Nechama Ross was also a critical member of the group as was Jay Callaway and David Jaffe.
Also, Hiro Miyazawa. Over the years there were many other important collaborators, including students, postdocs, and other faculty.
This was the first publication from our collaboration. It was a seminal paper at the time and actually preceded the important paper by Stuart and Sakmann that demonstrated back-propagating action potentials into dendrites using patch clamp techniques. For our paper we used calcium and sodium imaging to show that action potentials in the soma propagated into the dendrites and elicited increases in intracellular calcium. All of this work was done during a couple of summers at the MBL. This first paper was followed by many others reporting on experiments done, either entirely or partially, during more than a dozen summers at the MBL. Some of the many collaborators involved in this work, largely reflecting our continuing interest in dendrites, included Jeff Magee, Dax Hoffman, Andreas Frick, Sonia Gasparini, Lise Eliot, Brian Christie, Amiel Rosenkranz, Angel Alonso, Rishi Narayanan, Helmut Koester, Ken Ito, and many others. None of this would have happened without my first experience at the MBL as a Grass Fellow and the many excellent scientists and students I had met there over the years.
Looking back over my career, it is hard for me to imagine where I would be or what I would be doing now if it hadn’t been for that first summer at the MBL as a Grass Fellow. It was clearly a transformative experience for me, and I will be forever grateful for the vision of Ellen and Albert Grass for initiating this fellowship program and for all the many people who have maintained it at the same level of excellence for over 65 years. In looking at the list of former Grass Fellows, Directors, and Associate Directors, it is a veritable list of Who’s Who in neuroscience.

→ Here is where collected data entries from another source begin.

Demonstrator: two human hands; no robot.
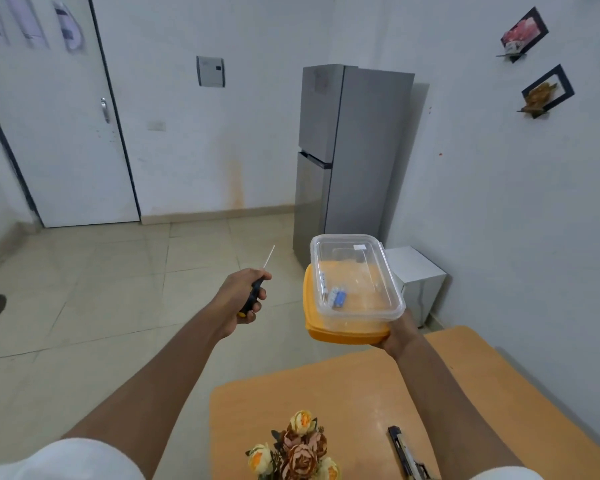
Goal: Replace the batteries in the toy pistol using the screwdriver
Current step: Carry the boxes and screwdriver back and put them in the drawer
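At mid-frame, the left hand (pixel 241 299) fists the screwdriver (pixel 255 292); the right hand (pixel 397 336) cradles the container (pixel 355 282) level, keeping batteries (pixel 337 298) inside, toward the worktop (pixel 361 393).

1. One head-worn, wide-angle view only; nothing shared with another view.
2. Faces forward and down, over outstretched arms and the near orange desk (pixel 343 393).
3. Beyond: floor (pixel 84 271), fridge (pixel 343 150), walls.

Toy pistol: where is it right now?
In the head view, the toy pistol lies on the orange table, bottom right, beside the right forearm and right of the artificial flowers.
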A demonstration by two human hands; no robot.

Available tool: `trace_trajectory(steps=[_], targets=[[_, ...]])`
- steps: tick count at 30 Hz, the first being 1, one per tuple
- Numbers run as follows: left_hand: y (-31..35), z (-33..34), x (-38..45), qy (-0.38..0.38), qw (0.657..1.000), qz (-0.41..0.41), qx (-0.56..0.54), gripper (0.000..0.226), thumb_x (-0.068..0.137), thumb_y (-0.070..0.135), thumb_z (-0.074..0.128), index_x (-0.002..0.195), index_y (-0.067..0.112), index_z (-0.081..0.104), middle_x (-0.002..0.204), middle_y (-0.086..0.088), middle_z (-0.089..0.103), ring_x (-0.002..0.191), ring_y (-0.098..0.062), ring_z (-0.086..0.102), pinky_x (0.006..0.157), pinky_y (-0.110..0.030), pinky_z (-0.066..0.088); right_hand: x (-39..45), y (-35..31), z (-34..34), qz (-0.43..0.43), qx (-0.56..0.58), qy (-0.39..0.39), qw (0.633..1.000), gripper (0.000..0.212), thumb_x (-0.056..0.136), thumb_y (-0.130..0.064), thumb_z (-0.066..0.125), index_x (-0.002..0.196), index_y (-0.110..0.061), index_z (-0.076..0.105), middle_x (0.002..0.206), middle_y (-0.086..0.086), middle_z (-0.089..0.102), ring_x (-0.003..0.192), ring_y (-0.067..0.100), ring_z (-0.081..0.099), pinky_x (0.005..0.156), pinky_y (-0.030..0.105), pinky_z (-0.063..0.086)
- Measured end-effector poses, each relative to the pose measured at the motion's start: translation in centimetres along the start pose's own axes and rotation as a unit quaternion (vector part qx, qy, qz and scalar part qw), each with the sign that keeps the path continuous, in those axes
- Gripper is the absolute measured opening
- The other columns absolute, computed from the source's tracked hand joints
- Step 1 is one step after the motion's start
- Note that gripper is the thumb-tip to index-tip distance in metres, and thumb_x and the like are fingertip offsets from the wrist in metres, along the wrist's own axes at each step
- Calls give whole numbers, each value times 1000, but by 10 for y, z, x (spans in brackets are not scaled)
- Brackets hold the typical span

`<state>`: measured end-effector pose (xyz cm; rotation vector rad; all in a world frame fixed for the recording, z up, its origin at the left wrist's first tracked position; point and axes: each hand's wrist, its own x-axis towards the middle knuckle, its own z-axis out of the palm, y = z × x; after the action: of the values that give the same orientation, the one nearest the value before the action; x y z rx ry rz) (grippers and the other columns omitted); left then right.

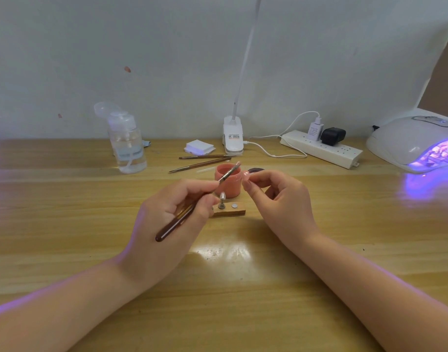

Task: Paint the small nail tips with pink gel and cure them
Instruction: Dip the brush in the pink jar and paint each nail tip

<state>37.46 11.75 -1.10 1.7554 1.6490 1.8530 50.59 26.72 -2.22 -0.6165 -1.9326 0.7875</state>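
Nail tip [245,177] pinched in your right hand [281,199] fingers, held above counter [65,224] beside pink gel jar [228,182]. Tip looks tiny, light, thin plastic, likely slick: grip by edges. Left hand [172,212] fingers clamp gel brush [192,207]. Clip lamp [233,137] label unreadable.

left hand [167,219]: bare, no rings | right hand [281,199]: bare | forearms: unsleeved, nothing worn
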Motion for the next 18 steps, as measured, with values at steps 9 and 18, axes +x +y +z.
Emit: trace_trajectory(steps=[9,18], targets=[[1,0,0,-32,993,72,84,21,94,24,51,108,24,67,96,20,64,92,-7,63,79,-13,43,-1,-2,0,6,1,9,1000,5,86,-19,71,90,-20,72,80,-9,70,53,4,50,55,20,43],[3,2,-3,-23,992,47,115,22,92,29,53,111,34,60,100,20,66,97,-3,61,80,-7,41,-2,-3,1,7,0,5,1000,4,85,-21,71,89,-23,72,80,-10,71,54,4,50,56,22,45]])
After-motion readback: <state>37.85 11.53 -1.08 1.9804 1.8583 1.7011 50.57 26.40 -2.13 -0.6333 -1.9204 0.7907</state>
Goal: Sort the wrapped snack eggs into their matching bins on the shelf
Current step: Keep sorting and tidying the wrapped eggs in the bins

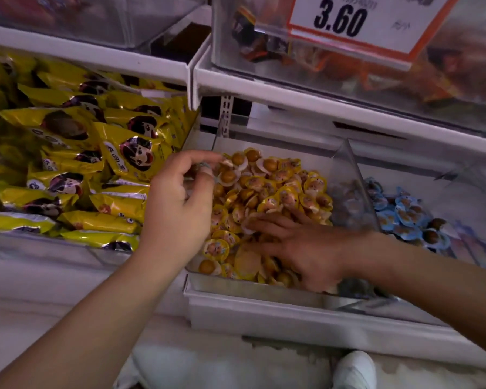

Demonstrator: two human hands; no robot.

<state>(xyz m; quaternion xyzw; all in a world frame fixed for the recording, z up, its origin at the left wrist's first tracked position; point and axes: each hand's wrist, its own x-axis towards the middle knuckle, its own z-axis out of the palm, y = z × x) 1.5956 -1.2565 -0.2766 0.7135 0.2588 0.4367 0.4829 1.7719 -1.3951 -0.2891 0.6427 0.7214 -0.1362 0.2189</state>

The Grass Foundation through the fellowship program as well as their strong support for the neuroscience-related courses at the MBL, has had an enormous and probably immeasurable impact on the field of neuroscience. My hope is that the Fellowship program as well as the rich environment of summer neuroscientists doing research at the MBL will continue unabated for another 65 years and beyond. Thank you!
(Note: I have no written documentation for some of the specifics in this talk as everything comes from what I remember. I apologize if I am inaccurate on some dates and other particulars in this presentation.)